Background: The capsid inhibitor (CAI) lenacapavir (LEN) was approved for use in 2022, yet there are few reports about its drug resistance mutations (DRMs) and sensitivity.
Purpose: To delineate the prevalence of CAI DRMs and drug susceptibility among HIV-1 infected individuals living in Guangdong, China.
Patients and Methods: A total of 1035 individuals with HIV-1 infection, including 660 highly Active Anti-Retroviral Therapy (HAART) naive individuals and 375 hAART experienced individuals whose protease (PR)/ reverse transcriptase (RT) fragments were amplified successfully during drug resistance surveillance between October 2021 and December 2023, were randomly included in this study. The entire HIV-1 gag gene was amplified from plasma in LEN-naive individuals with or without antiretroviral therapy. The epidemiological and demographic information of the enrolled individuals were collected. The Stanford HIV Drug Resistance Database HIVdb program for Capsid was used to interpret the CAI DRMs and the LEN susceptibility.
Results: Among 1035 samples, 805 gag sequences were amplified, sequenced and assembled successfully from 518 hAART drugs naive individuals and 287 hAART drugs experienced individuals. Among them, 0.50% (4/805) carried at least one CAI DRM, of which 0.19% (1/518) from HAART naive individuals and 1.05% (3/287) from HAART experienced individuals. Among the individuals with CAI DRMs, two patients carried CAI major mutations (Q67H) conferring intermediate resistance to LEN and two patients carried CAI accessory mutation (T107A) conferring low level resistance to LEN.

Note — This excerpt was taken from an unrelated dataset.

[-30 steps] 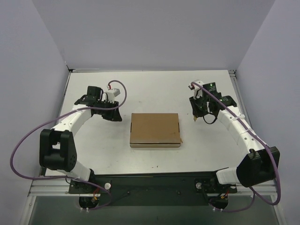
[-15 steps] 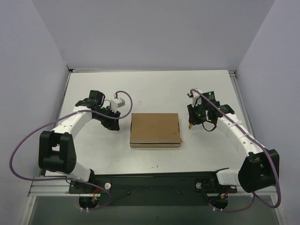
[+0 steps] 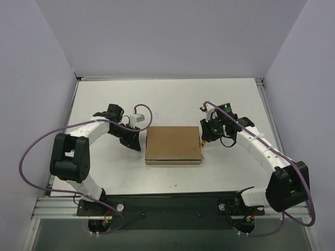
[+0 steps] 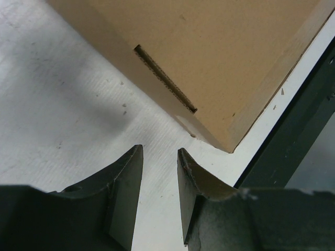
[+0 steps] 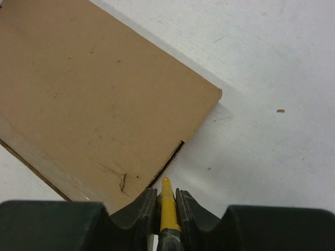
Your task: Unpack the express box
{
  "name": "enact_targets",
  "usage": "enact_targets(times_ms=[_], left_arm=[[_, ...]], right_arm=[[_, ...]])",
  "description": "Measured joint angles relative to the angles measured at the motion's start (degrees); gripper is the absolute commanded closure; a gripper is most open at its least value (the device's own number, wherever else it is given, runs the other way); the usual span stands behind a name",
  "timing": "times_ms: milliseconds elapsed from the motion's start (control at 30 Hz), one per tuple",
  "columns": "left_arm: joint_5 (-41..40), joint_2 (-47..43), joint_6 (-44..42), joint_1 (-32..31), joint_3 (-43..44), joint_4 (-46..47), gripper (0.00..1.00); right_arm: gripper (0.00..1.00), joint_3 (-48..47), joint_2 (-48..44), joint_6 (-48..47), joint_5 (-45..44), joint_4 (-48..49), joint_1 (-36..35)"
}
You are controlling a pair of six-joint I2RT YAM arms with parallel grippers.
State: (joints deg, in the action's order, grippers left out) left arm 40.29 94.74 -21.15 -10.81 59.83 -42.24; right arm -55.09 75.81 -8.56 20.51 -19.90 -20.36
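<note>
A white tabletop (image 3: pixel 172 99) seen from above, with a flat brown cardboard express box (image 3: pixel 173 145) lying closed at its centre, long sides running left to right. Two white and black robot arms reach in from the near edge, one toward each short side of the box. The left tool (image 3: pixel 136 142) sits low just beside the box's left edge, near the front corner. In the left wrist view, the left tool (image 4: pixel 159 157) has its two dark fingers slightly parted over bare tabletop, with nothing between them, pointing at the box's side wall, where a narrow cut slot shows. The right tool (image 3: pixel 203 140) is at the box's right edge. In the right wrist view, the right tool (image 5: pixel 165 193) is closed tightly around a slim yellow implement (image 5: pixel 167 209). The implement's pointed tip sits just at the box's edge, beside a short dark slit in the cardboard. The top of the box is plain, with a small crease near that edge.
</note>
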Motion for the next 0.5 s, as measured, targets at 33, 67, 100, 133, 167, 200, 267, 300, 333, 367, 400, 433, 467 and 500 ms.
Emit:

Conclusion: Extremely low prevalence of CAI DRMs was detected among people living with HIV (PLWH) in Guangdong, China. Our observations indicate that LEN application may be promising when used in clinical practice in China. Before the administration of LEN, there is no need to consider detecting CAI mutations in PLWH through DRM examination for the time being.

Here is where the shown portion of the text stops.